En relevant le héros, Tatiana obéit à une stimulation programmée par la culture soviétique qui veut qu’un héros soit traité avec un certain respect préférentiel. Il s’agit d’une occurrence en corrélation avec le contenu culturel du livret. [12] Une corrélation conventionnalisée, car la conduite de Tatiana est dictée par la lecture du syntagme /Héros de l’Union soviétique/. Sans la lecture du livret et de son syntagme, elle aurait  abandonné l’homme qui émettait tous les indices de la mort. Toutefois, il est impossible, dans le cadre diégétique, de décider si la conduite de Tatiana est codifiée par une expérience acquise ou uniquement sur la base de l’analyse du syntagme relevé dans le livret. Cependant, la réaction de tous ceux qui auront la possibilité de lire le syntagme /Héros de l’Union soviétique/ sera similaire à la sienne : compassion, indulgence, respect. C’est le cas de la milice qui ramasse Ivan ivre mort ainsi que le policier qui lui fait des remontrances sur son comportement d’ivrogne. La guerre est chantée, glorifiée, en dehors du contexte du champ de bataille.

Idéalisation

La distinction “ Héros de l’Union soviétique ”, mentionnée dans le livret est accompagnée d’une Étoile d’or qui orne le costume d’Ivan retourné à la vie civile la guerre terminée. De même, les autres médailles reçues pour ses exploits militaires et son courage extraordinaire lors des batailles, celle de Stalingrad, entre autres, sont-elles accrochées au tissu. Pour ceux qui n’ont pas l’occasion de lire le livret, parce qu’ils ne font que croiser Ivan, l’Étoile d’or fonctionne au même titre que le syntagme. Elle transmet la même information. L’Étoile est la représentation de l’Union soviétique ; le contenu le résultat de l’invention de la forme de la médaille ; l’or, la matière signifie la pureté, la valeur. L’homme qui porte cette distinction méritée est iconisé. Il devient ainsi une Étoile. Étoile dans le sens de vedette de l’Union soviétique, pour qui l’observe. Une Star des champs de bataille. Il s’établit, aussi bien lors de la lecture du syntagme que lors de l’observation de l’Étoile, un processus de reconnaissance légitimée par le système en place, le système soviétique.
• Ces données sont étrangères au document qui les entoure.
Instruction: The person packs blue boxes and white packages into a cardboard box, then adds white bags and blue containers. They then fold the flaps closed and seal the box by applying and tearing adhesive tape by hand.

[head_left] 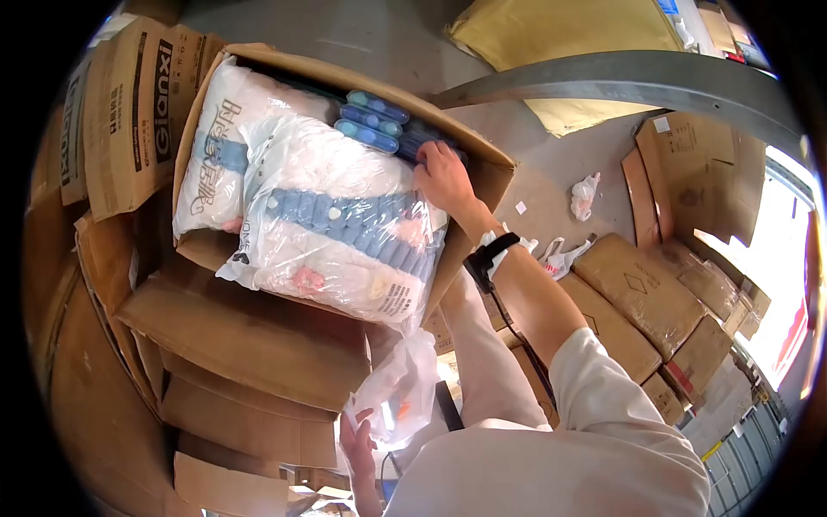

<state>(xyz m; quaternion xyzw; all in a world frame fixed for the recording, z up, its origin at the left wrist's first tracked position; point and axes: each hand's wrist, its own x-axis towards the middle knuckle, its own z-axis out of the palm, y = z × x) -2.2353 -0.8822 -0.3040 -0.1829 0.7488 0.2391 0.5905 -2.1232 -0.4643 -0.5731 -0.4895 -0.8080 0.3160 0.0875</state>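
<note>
My right hand [444, 177] reaches into the far right corner of an open cardboard box [469, 129]. Its curled fingers rest at some dark blue wrapped packs, and whatever they grip is hidden. Beside them lie several blue, long plastic-wrapped packs [368, 135]. A large clear-wrapped bundle of white and blue fabric [332, 220] fills the front of the box, with a second wrapped bundle [220, 146] to its left. Low in the view, close to my body, my left hand [357, 444] has its fingers closed on a thin white plastic bag [405, 388].
Printed cartons [138, 112] stand at the left, and opened box flaps [250, 336] lie below the box. A grey metal bar [603, 73] crosses the upper right. Stacked taped cartons [642, 293] and a crumpled plastic bag [584, 196] are on the floor at right.
</note>
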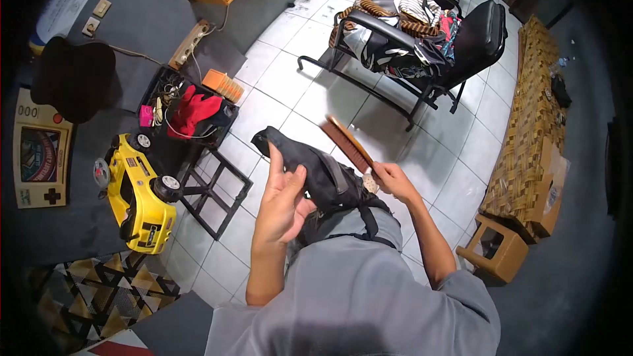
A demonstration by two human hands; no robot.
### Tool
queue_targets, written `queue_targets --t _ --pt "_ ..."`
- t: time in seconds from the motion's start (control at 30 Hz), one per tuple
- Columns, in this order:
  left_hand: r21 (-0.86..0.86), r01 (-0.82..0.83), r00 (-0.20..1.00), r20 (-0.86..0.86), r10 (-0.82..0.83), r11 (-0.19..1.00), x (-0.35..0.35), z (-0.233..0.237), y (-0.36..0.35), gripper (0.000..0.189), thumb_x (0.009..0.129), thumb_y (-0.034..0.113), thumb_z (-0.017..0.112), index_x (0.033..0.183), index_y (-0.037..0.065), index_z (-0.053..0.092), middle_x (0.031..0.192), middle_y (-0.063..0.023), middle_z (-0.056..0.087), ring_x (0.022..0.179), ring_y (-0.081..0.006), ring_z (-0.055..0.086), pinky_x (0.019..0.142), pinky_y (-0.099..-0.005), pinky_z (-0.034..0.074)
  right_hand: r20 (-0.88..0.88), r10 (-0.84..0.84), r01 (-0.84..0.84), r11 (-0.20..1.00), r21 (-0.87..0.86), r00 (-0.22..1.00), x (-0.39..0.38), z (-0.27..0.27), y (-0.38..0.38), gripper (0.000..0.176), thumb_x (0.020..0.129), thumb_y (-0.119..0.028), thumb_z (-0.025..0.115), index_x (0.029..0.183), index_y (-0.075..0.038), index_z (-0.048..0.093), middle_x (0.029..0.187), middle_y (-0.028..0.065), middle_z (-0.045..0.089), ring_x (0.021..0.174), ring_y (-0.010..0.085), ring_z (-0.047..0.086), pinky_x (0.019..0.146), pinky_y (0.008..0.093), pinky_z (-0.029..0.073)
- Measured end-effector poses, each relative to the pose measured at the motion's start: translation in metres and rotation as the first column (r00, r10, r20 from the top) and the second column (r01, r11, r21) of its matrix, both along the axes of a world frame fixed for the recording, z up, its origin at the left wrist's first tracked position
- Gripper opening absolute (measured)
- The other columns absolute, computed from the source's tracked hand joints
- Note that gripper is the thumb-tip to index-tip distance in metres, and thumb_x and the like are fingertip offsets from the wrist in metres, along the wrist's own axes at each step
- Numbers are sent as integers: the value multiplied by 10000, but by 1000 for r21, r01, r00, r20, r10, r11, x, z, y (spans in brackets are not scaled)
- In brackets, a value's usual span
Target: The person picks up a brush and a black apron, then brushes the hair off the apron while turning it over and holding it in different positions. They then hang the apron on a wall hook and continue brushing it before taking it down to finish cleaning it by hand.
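Grey shirt [356,290] fills the 6 o'clock edge, and both forearms rise out of it toward the middle. The left hand [283,204] is raised with the wrist bent back. Its fingers [273,161] lie long against the near side of the black item [316,171], thumb hooked over the edge, holding more by pressure than by a full clasp. That item, a shoe or soft bag, I cannot tell which, hangs at centre above the tiled floor [283,79]. With so light a hold, a firm stroke could likely shove it out of the palm and onto the tiles. At 1 o'clock from it slants the wooden brush [346,142], bristles toward the item. Its near end is pinched in the closed fingers of the right hand [392,178], with the forearm running down to 5 o'clock. Gripped by its end, the brush might twist or skid onto the left thumb.
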State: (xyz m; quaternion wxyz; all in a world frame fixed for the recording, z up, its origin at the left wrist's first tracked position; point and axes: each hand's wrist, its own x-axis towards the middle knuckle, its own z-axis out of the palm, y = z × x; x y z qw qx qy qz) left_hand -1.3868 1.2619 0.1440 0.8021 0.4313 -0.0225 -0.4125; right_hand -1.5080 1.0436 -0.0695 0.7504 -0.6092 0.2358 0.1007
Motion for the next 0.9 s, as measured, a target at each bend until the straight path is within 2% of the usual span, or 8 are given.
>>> queue_targets --t 0.1,0.2,0.33,0.47,0.57,0.63,0.73,0.9 --pt "-63 -97 994 48 101 993 -1 -4 -7 665 958 49 391 1467 242 10 1268 -114 480 1135 -219 532 933 -403 484 318 19 -106 960 260 948 15 83 24 403 977 -345 423 733 -40 519 570 -38 400 511 58 385 464 225 329" --pt "-28 -274 958 82 275 961 3 3 -14 612 957 42 371 1469 185 69 1290 -102 462 1140 -193 524 965 -347 455 447 134 -33 974 -226 885 27 84 37 408 975 -361 424 752 -35 524 577 -39 408 519 56 386 474 222 336" --pt "-166 -259 954 109 279 952 7 18 -3 617 944 33 383 1472 147 85 1250 -86 487 1068 -156 549 954 -309 445 74 204 -88 687 -722 976 22 -40 23 493 943 -429 442 767 -1 611 701 114 637 599 252 600 549 377 448" --pt "-165 -270 952 100 288 949 8 24 -4 622 942 29 382 1473 156 85 1216 -78 502 1063 -157 550 949 -316 446 -545 163 -564 347 -749 823 -38 -148 5 602 873 -556 460 844 10 661 806 229 646 820 402 623 704 447 491" --pt "-163 -278 951 90 294 947 8 25 -2 607 945 33 378 1471 148 97 1217 -75 499 1076 -158 543 956 -319 442 -618 102 -587 463 -664 779 -46 -147 9 599 875 -551 457 833 9 666 810 246 641 851 401 621 713 450 492" --pt "-179 -278 951 88 296 944 9 20 0 577 953 43 369 1465 136 120 1253 -76 484 1130 -166 521 977 -326 433 -405 137 -408 558 -723 904 -28 -140 9 603 903 -533 423 809 18 652 796 213 653 754 336 642 664 442 478" --pt "-125 -268 945 157 285 955 8 15 -4 574 961 73 377 1467 123 112 1243 -66 489 1124 -148 516 965 -311 426 -51 70 -82 950 -300 996 17 -3 30 553 962 -471 350 811 8 580 632 62 523 557 155 470 530 306 392" --pt "49 -290 930 248 269 956 2 15 -7 558 995 275 344 1464 86 110 1364 -92 387 1230 -192 412 1026 -339 341 443 135 -113 991 -76 886 38 117 73 503 984 -436 333 795 -11 525 583 -19 407 528 69 377 482 232 326"
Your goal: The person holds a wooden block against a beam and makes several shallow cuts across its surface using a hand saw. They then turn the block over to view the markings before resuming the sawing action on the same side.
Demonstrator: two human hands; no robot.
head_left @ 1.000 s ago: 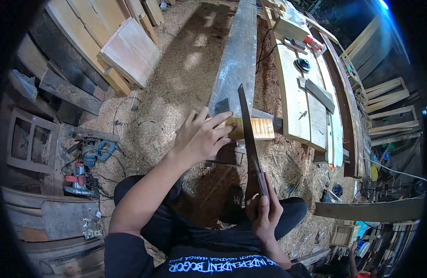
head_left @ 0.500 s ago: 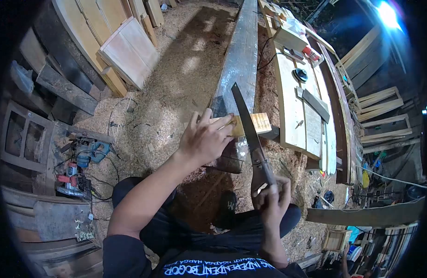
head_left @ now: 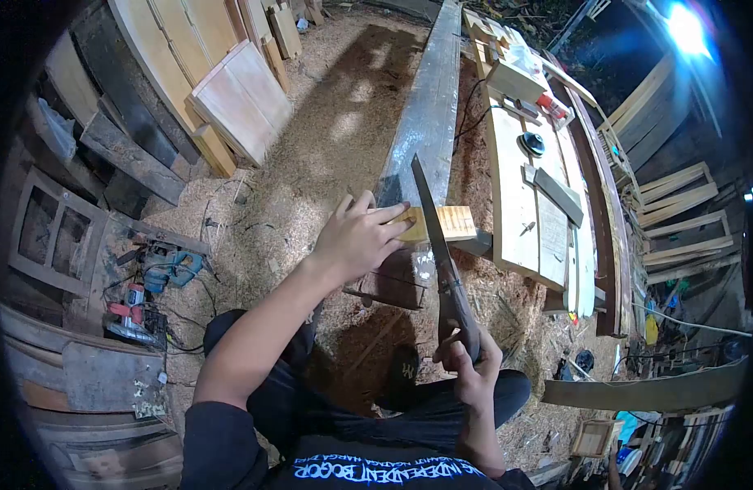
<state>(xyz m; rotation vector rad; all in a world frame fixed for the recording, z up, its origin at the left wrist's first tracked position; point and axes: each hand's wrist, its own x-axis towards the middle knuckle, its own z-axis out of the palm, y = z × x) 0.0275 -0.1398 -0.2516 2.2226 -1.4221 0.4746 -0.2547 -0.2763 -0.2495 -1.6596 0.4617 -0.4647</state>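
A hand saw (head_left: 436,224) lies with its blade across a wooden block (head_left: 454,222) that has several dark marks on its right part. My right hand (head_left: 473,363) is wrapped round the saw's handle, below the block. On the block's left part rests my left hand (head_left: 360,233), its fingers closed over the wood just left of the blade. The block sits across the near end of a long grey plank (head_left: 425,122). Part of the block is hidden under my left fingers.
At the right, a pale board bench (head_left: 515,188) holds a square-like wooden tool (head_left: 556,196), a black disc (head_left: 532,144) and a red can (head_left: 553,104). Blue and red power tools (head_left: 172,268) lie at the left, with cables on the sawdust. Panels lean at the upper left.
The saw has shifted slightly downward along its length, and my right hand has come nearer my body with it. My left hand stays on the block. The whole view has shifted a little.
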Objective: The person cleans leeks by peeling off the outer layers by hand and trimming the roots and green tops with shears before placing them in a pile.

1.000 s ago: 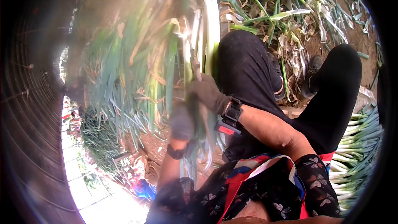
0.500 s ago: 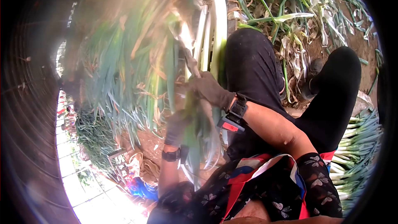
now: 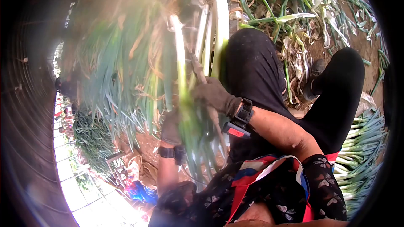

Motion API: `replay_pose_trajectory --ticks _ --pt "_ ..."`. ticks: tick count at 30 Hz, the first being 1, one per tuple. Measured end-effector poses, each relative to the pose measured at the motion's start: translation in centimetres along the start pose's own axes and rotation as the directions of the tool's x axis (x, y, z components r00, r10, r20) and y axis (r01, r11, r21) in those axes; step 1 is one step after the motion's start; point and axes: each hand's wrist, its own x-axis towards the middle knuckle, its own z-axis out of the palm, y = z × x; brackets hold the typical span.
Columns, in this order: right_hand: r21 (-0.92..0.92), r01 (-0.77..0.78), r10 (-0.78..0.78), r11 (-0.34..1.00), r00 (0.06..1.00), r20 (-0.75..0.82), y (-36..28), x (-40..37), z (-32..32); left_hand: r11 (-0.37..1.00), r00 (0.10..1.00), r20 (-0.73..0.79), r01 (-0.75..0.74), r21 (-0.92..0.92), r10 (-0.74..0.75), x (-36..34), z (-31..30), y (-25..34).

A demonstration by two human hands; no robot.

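Note:
My left hand [image 3: 171,128], in a dark glove, is closed round the green part of a long onion stalk [image 3: 181,59], whose white end points up. My right hand [image 3: 215,96], also gloved, grips a thin brownish rod-like tool [image 3: 197,68] that slants up beside the stalk. A thin curved line, perhaps a hose, trails below the tool. More white stalks [image 3: 221,29] lie just above my right hand. Blur covers the stalk's leaves and part of my left hand's fingers.
A large heap of leafy onions [image 3: 122,67] stands at the left. Peeled leaves [image 3: 299,54] litter the ground at the upper right. Bundled onions [image 3: 362,155] lie at the lower right, beside my bent legs [image 3: 256,71]. A blue thing [image 3: 142,192] sits at the lower left.
My left hand has moved slightly left, and the white end of its stalk now shows more clearly. My right hand has shifted a little right with the tool.

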Motion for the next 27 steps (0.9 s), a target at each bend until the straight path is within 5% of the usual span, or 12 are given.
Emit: replay_pose_trajectory --ticks 4,7,10,13,16,19,22,24,26,27 --pt "0.112 0.001 -0.001 0.994 1.0 0.001 0.7 0.5 -0.1 0.876 0.963 0.082 0.267 -0.401 -0.256 -0.5 -0.3 2.5" --pt "0.175 -0.049 0.041 0.983 0.998 0.048 -0.2 0.2 -0.2 0.979 0.99 0.136 0.003 0.202 -0.031 -0.6 -0.6 1.3" --pt "0.049 0.015 -0.021 0.999 0.992 0.126 0.5 0.7 -0.4 0.697 0.965 0.227 -0.253 0.671 0.132 -0.9 0.4 1.4" --pt "0.06 0.052 -0.053 0.997 0.999 0.007 0.2 0.3 0.0 0.724 0.996 0.085 -0.085 0.685 0.037 -1.5 1.9 -0.7" --pt "0.174 0.086 -0.073 0.981 0.994 -0.076 -1.2 -0.4 -0.1 0.8 0.999 -0.02 -0.012 0.6 0.029 -1.7 2.7 3.7" --pt "0.268 0.112 -0.097 0.957 0.993 -0.068 -2.2 -1.1 -0.3 0.623 0.989 -0.044 -0.052 0.78 0.138 -1.7 2.3 4.9" --pt "0.159 0.209 -0.206 0.965 0.978 -0.037 -2.7 -1.8 -0.1 0.448 0.978 -0.115 0.025 0.893 0.175 0.2 2.2 8.5" --pt "0.217 0.245 -0.232 0.945 0.969 -0.082 -2.8 -2.2 0.3 0.183 0.939 0.035 -0.103 0.978 0.342 3.2 1.2 2.9" --pt "0.218 0.241 -0.229 0.946 0.97 -0.08 -3.1 -2.6 -0.2 0.266 0.894 0.111 -0.245 0.932 0.435 4.7 1.3 1.9" --pt "0.259 0.232 -0.214 0.938 0.972 -0.094 -3.2 -2.5 -0.7 0.475 0.882 0.095 -0.336 0.813 0.462 5.4 2.5 1.9"
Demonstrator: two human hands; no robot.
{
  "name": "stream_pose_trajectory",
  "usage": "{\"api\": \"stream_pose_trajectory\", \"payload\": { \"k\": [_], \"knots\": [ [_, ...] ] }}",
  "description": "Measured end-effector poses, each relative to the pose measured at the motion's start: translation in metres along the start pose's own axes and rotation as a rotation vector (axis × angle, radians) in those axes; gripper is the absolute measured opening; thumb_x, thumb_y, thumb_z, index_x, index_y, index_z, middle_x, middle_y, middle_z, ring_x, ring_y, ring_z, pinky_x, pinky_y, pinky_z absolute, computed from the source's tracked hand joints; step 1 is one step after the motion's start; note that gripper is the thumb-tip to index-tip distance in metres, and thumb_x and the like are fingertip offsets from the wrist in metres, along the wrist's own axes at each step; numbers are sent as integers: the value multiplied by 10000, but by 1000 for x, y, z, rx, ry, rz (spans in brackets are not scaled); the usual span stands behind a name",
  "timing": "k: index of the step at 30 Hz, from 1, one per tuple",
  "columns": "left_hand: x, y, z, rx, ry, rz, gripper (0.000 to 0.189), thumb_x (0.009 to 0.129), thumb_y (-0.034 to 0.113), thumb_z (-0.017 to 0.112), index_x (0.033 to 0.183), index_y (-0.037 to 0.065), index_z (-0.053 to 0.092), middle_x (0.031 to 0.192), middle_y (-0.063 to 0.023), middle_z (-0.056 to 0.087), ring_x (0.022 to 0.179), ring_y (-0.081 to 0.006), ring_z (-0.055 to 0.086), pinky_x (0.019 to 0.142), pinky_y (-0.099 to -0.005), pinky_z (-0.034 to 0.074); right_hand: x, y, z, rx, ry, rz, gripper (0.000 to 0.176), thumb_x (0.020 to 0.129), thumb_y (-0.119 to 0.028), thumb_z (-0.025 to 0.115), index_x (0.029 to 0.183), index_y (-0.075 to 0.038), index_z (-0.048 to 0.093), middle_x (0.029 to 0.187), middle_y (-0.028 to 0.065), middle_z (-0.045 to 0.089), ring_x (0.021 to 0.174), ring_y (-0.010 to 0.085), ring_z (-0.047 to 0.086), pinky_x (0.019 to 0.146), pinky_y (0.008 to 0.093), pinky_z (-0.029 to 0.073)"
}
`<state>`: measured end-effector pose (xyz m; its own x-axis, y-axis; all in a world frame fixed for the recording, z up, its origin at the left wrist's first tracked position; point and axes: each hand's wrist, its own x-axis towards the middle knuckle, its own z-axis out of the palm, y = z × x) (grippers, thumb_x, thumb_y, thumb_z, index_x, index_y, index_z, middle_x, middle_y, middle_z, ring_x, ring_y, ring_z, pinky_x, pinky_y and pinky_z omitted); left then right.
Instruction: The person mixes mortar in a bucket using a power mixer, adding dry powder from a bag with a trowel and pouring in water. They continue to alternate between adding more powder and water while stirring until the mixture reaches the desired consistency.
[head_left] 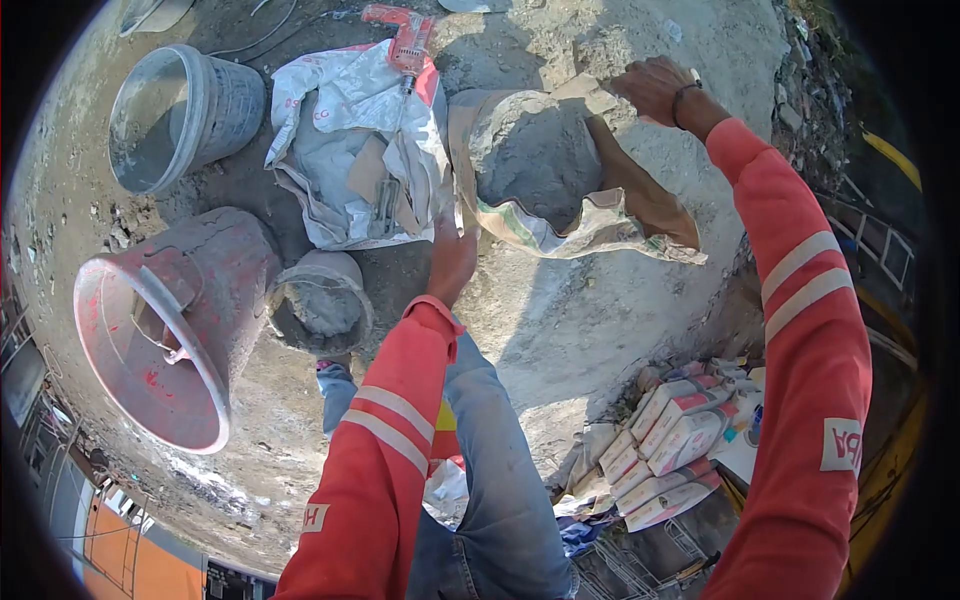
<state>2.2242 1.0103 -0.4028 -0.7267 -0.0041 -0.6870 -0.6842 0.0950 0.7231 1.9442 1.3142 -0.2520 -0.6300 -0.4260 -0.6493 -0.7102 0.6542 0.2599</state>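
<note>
An opened paper sack (pixel 540 235) of grey powder (pixel 535 150) lies on the ground before me, its mouth spread wide and its torn edge curled. My left hand (pixel 455 262) is closed at the sack's near left edge, fingers pointing away from me and partly hidden. At its far right corner, my right hand (pixel 655 92) is closed on the brown paper flap (pixel 588 97). Left of the powder lies a crumpled white sack (pixel 340 110), with a glass bottle (pixel 384 205) on it. A red drill (pixel 404 40) rests across its far edge.
A large reddish tub (pixel 225 290) and a pale bucket (pixel 225 110) lie tipped at left. A smaller bucket (pixel 345 270) of grey powder stands by my left forearm. Stacked filled bags (pixel 670 430) sit at lower right. Rubble (pixel 790 100) lines the right side.
</note>
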Motion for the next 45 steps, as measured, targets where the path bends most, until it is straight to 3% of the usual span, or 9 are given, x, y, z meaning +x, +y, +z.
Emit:
{"api": "stream_pose_trajectory", "payload": {
  "k": [5,9,11,12,14,18,31,39,45],
  "knots": [
    [11,-10,33,79,14,7,711,927,120,500,1599,50,280,1583,-188,330,1262,-312,543,911,-346,542,26,-8,73,118,74,-194,329,709,-243,754,1012,-144,673,1066,95,713,984,287,688,881,404,517],
    [5,6,35,-40,-1,-56,721,919,114,478,1605,50,267,1620,-177,253,1317,-306,496,957,-358,531,3,-48,97,224,-196,-172,225,726,-216,747,922,-115,700,940,116,727,904,311,701,829,411,547],
    [4,10,41,-130,52,-75,755,854,109,493,1568,-40,297,1473,-238,375,1307,-349,463,1114,-359,356,5,-80,204,601,858,-247,119,754,-179,721,845,-103,715,832,142,721,831,353,710,761,439,572],
    [4,10,43,-121,56,-79,755,854,109,493,1568,-40,297,1473,-238,375,1307,-349,463,1114,-359,356,6,-83,185,610,861,-247,119,754,-179,721,845,-103,715,832,142,721,831,353,710,761,439,572],
    [6,6,44,-121,56,-69,761,851,115,489,1574,-26,296,1469,-228,373,1312,-348,462,1114,-357,357,6,-89,122,275,22,-401,87,839,-173,660,888,-103,644,768,146,695,710,385,692,638,472,561],
    [11,-6,37,-114,-65,-93,770,908,96,468,1629,81,196,1630,-116,217,1287,-275,502,1007,-410,508,-9,-82,111,322,-74,-338,109,865,-145,626,955,-119,683,792,142,710,744,355,702,680,463,565],
    [-39,-4,0,-257,60,-123,686,958,85,510,1605,147,289,1572,-138,360,1336,-293,484,986,-435,508,-53,-48,76,464,-34,-311,379,782,-185,712,1160,-157,728,927,128,744,853,356,703,768,466,555],
    [-123,-42,-59,-104,311,-140,655,885,82,558,1515,5,400,1417,-235,485,1339,-345,476,1133,-409,366,-91,-24,43,440,-1,-249,459,723,-179,732,1174,-95,715,1032,142,734,896,368,691,793,458,557],
    [-180,-112,-133,269,332,20,667,923,113,610,1543,57,371,1469,-204,443,1294,-295,500,1011,-403,487,-113,-27,-30,508,102,-239,425,763,-168,691,1180,-89,718,874,118,719,790,354,683,729,469,543]
  ]
}}
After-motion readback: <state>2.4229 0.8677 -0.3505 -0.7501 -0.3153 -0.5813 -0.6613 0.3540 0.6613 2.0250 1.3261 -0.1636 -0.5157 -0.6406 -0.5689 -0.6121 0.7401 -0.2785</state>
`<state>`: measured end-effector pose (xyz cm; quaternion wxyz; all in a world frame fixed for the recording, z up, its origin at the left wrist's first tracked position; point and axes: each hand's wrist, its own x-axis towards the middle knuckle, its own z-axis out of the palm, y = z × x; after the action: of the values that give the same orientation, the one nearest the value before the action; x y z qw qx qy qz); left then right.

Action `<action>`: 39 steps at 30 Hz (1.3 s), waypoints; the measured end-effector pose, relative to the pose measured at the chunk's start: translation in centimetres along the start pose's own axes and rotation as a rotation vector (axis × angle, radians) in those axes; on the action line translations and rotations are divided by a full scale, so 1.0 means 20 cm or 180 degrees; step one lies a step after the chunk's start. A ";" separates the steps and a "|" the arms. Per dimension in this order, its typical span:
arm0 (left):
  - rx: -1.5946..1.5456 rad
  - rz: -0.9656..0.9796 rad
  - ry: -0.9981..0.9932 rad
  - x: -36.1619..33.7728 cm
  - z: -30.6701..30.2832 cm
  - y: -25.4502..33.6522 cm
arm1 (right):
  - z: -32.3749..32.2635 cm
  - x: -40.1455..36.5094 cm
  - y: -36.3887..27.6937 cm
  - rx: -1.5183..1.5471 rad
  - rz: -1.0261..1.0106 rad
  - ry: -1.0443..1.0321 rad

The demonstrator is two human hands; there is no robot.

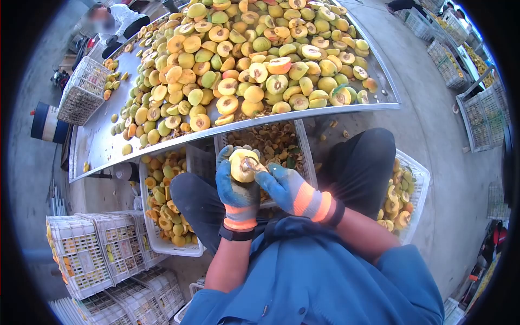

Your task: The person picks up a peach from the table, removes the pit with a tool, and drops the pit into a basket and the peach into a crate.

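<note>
In front of my lap, my left hand (237, 181), in a blue, grey and orange glove, is closed around a yellow peach half (242, 167), its cut face turned up toward my right hand. My right hand (281, 187), gloved alike, has its fingers pinched together at the fruit's brown centre. A small shiny bit shows there, but what those fingers hold is mostly hidden. Just beyond my hands, a metal-edged table (238, 128) bears a large heap of cut peaches (244, 59). Under its edge, a crate (304, 154) contains brown pits and scraps.
White crates of peach halves stand beside my left leg (200, 250) and right leg (421, 187). Stacked crates (89, 254) rise at the lower left. Another crate (82, 92) rests on the table's left end, near another person (122, 21). More crates (482, 116) line the right side.
</note>
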<state>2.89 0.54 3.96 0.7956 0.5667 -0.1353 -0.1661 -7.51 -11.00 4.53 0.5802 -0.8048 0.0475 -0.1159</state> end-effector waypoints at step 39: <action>-0.0094 0.0023 0.0536 -0.10 0.04 -0.19 | -0.03 -0.01 0.11 0.1553 0.1143 -0.1116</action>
<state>0.26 -0.53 0.59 0.8131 0.5663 -0.0674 -0.1170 -7.81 -12.21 2.65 0.7659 -0.6290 0.0588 0.1201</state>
Sur le champ de bataille, Ivan est victime de la violence inhérente à la situation guerrière. Une déflagration l’a précipité à terre presque mort. Qu’il survive à sa blessure ne fait qu’augmenter son héroïsation. La photo qui va de paire avec le livret n’est décrite que vers la fin du roman, après la mort et l’enterrement d’Ivan. Ce n’est plus Tatiana qui ouvre le livret, mais sa fille : “ Olia sortit et examina avec étonnement la photo de son père sur le livret. C’était un gars au crâne rond et rasé, presque un adolescent, qui la regardait.”[13] Ce signe photographique est aussi une image qui forme un hypotexte pour Le Testament français (1995) où le narrateur makinien parvenu à l’âge  adulte considère la photographie de sa mère encore jeune. Hypotexte qui n’est pas sans rappeler Le Premier homme (1994) d’Albert Camus où le narrateur considère la photo de son père tué à la guerre, resté à jamais plus jeune que lui.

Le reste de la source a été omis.